- Exercise: Output the full listing below exactly; the images stay out.
Top of Given information
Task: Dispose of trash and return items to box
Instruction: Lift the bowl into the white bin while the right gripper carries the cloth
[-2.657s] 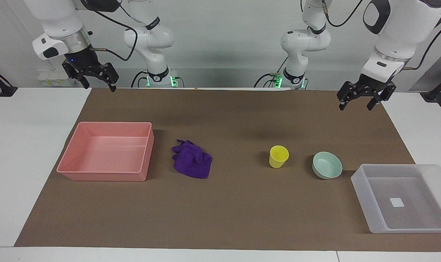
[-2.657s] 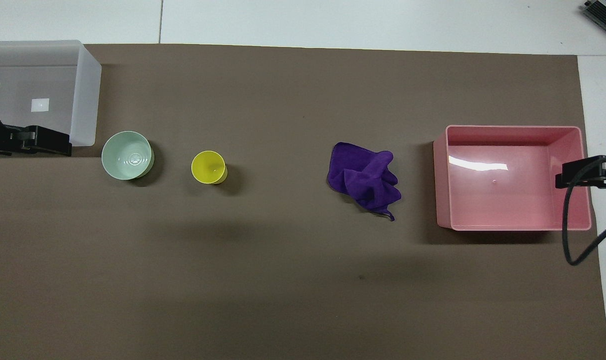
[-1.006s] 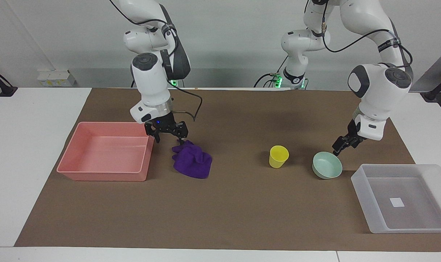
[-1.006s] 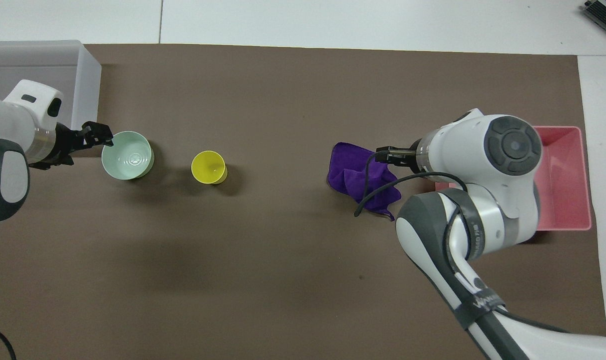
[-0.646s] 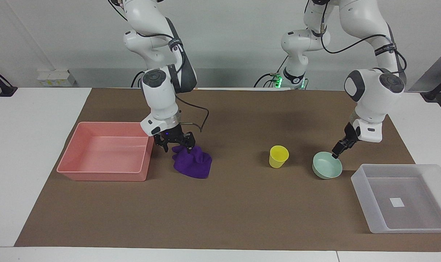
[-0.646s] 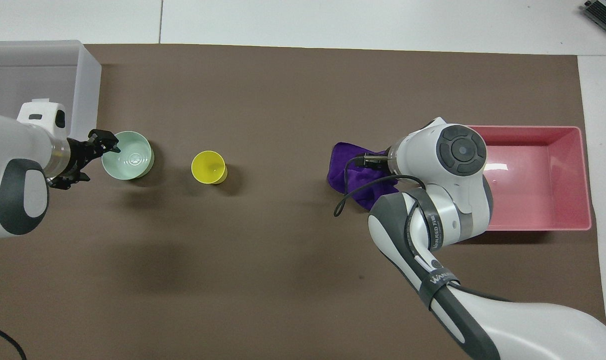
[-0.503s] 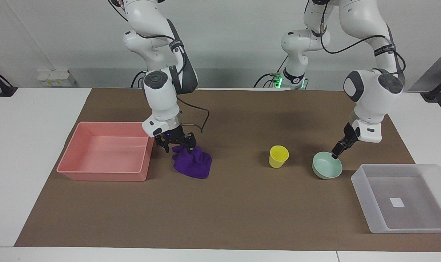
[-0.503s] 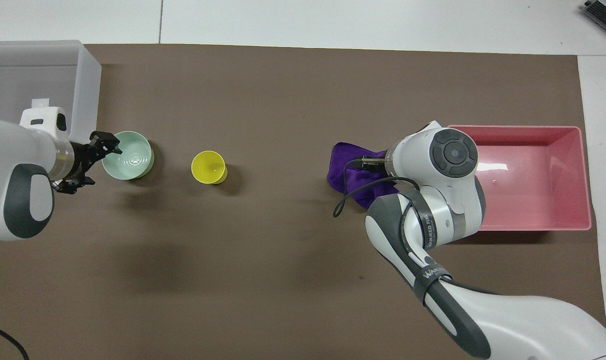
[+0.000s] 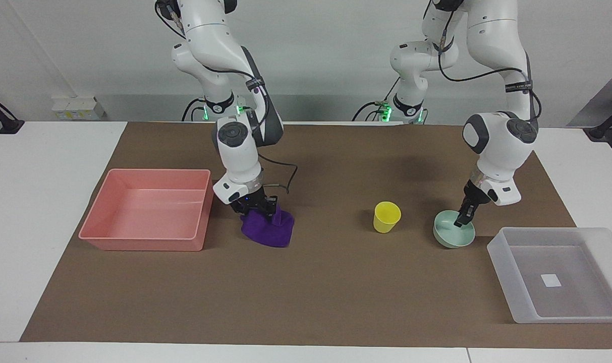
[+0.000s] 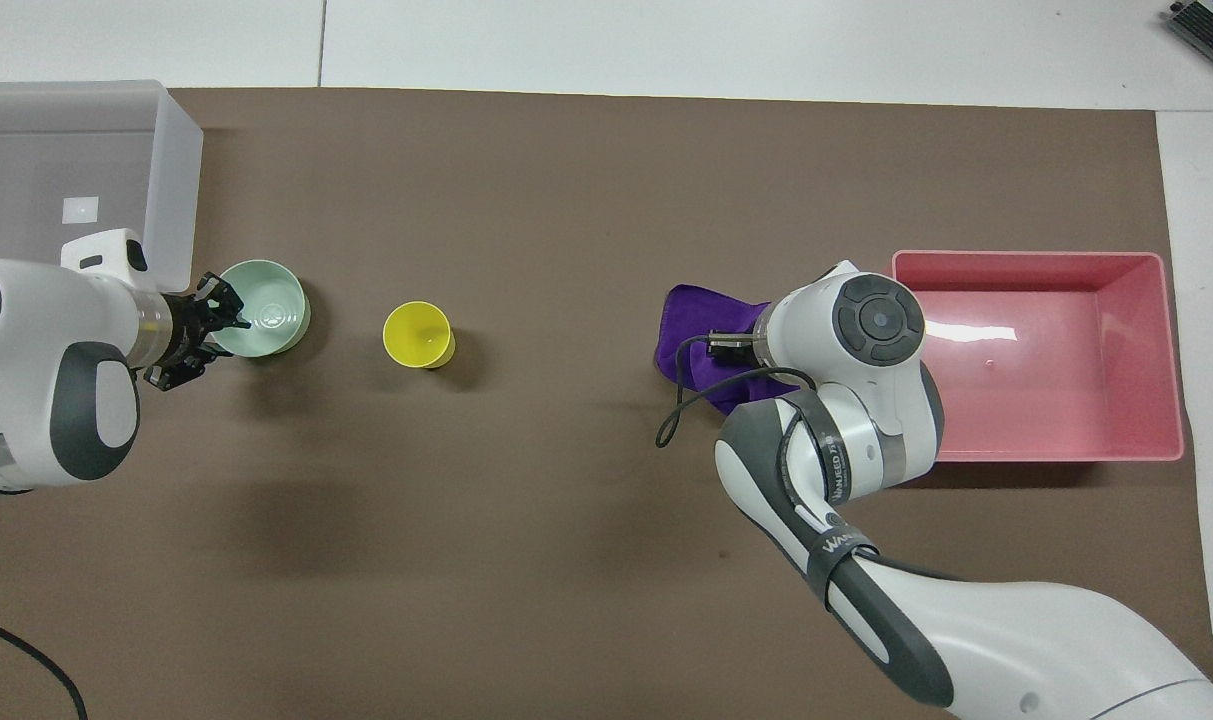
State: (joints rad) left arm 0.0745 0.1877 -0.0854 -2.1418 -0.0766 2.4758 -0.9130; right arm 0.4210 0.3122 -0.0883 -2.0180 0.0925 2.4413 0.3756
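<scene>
- Facing view, right gripper [image 9: 259, 205]: down on the purple cloth [image 9: 269, 230], fingers sunk into its bunched top edge and pinching the fabric.
- Left gripper [image 9: 461, 217]: at the mint-green bowl [image 9: 454, 235], one finger inside and one outside the rim nearer the robots; whether the fingers actually clamp the rim cannot be told.
- Purple cloth: crumpled on the mat just beside the pink tray [image 9: 147, 209].
- Yellow cup [image 9: 386, 217]: upright, near the bowl, toward the middle of the table.
- Frosted box [image 9: 558, 272]: at the left arm's end, a white label [image 9: 551, 280] on its floor, nothing else in it.
- Surface: brown mat [image 9: 316, 282] over a white table [image 9: 38, 201].
- Room: plain pale wall [image 9: 326, 45]; green lights at both arm bases.
</scene>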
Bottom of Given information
- Answer section:
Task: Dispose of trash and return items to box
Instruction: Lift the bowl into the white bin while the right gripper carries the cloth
[-2.657s] 
[-2.657s] 
[-1.006s] 
[-1.006s] 
[-0.646s] 
[-0.646s] 
[-0.503s] 
[-0.503s] 
[+0.000s] 
[+0.000s] 
State: (joints rad) left arm 0.0745 0.1877 -0.0854 -2.1418 -0.0766 2.4758 -0.9130; right arm 0.4210 0.3122 -0.0883 -2.0180 0.0925 2.4413 0.3756
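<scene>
- Facing view, right gripper [image 9: 259, 205]: down on the purple cloth [image 9: 269, 230], fingers sunk into its bunched top edge and pinching the fabric.
- Left gripper [image 9: 461, 217]: at the mint-green bowl [image 9: 454, 235], one finger inside and one outside the rim nearer the robots; whether the fingers actually clamp the rim cannot be told.
- Purple cloth: crumpled on the mat just beside the pink tray [image 9: 147, 209].
- Yellow cup [image 9: 386, 217]: upright, near the bowl, toward the middle of the table.
- Frosted box [image 9: 558, 272]: at the left arm's end, a white label [image 9: 551, 280] on its floor, nothing else in it.
- Surface: brown mat [image 9: 316, 282] over a white table [image 9: 38, 201].
- Room: plain pale wall [image 9: 326, 45]; green lights at both arm bases.
</scene>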

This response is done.